%%

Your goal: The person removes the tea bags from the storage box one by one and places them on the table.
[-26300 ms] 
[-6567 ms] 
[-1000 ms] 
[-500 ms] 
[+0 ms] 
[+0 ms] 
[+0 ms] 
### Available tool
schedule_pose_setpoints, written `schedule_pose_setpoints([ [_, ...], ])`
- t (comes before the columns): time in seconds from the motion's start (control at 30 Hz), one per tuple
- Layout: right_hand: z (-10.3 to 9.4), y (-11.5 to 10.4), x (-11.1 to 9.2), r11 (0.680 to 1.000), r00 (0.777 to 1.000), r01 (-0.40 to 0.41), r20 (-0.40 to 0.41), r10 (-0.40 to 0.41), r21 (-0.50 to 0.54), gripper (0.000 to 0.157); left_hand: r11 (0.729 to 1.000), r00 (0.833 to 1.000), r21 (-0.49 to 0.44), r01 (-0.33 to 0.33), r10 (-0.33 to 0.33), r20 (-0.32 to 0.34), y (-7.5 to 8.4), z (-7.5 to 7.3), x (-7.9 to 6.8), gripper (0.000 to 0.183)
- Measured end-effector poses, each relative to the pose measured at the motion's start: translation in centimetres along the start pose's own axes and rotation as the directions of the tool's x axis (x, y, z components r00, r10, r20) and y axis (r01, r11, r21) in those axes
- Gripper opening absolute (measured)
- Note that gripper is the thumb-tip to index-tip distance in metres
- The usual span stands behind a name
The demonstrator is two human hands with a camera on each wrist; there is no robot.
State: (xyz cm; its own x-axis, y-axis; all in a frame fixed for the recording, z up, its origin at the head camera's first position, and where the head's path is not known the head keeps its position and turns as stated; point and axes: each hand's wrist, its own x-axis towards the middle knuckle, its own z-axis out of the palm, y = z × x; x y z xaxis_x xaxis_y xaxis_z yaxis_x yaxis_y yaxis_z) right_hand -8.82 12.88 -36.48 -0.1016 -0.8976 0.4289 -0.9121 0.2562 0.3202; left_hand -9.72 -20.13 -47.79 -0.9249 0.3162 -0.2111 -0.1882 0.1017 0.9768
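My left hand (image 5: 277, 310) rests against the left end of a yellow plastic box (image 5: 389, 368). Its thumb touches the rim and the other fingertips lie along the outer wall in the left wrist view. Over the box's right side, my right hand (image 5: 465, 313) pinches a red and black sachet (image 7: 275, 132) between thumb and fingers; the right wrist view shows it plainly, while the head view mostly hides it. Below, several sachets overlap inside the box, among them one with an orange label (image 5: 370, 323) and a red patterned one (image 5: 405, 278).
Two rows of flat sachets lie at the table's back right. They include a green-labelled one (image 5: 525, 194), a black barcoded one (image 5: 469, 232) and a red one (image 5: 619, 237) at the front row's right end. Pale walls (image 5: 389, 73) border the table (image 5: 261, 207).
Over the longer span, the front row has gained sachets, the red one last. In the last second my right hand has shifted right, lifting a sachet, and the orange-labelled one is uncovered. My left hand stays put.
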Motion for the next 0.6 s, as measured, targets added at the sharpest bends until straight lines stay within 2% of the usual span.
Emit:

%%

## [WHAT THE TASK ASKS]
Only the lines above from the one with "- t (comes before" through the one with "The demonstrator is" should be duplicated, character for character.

## [RESPONSE BOX]
- t (comes before the columns): time in seconds from the motion's start (control at 30 Hz), one per tuple
- Layout: right_hand: z (-10.3 to 9.4), y (-11.5 to 10.4), x (-11.1 to 9.2), r11 (0.680 to 1.000), r00 (0.777 to 1.000), r01 (-0.40 to 0.41), r20 (-0.40 to 0.41), r10 (-0.40 to 0.41), r21 (-0.50 to 0.54), gripper (0.000 to 0.157); left_hand: r11 (0.729 to 1.000), r00 (0.833 to 1.000), r21 (-0.49 to 0.44), r01 (-0.33 to 0.33), r10 (-0.33 to 0.33), r20 (-0.32 to 0.34), y (-7.5 to 8.4), z (-7.5 to 7.3), x (-7.9 to 6.8), gripper (0.000 to 0.183)
- Measured end-effector poses, each relative to the pose measured at the motion's start: translation in centimetres along the start pose's own axes and rotation as the directions of the tool's x axis (x, y, z components r00, r10, r20) and y axis (r01, r11, r21) in those axes
- Gripper opening absolute (measured)
- Note that gripper is the thumb-tip to index-tip distance in metres
- The usual span stands behind a name
The demonstrator is two human hands with a camera on each wrist; there is no robot.

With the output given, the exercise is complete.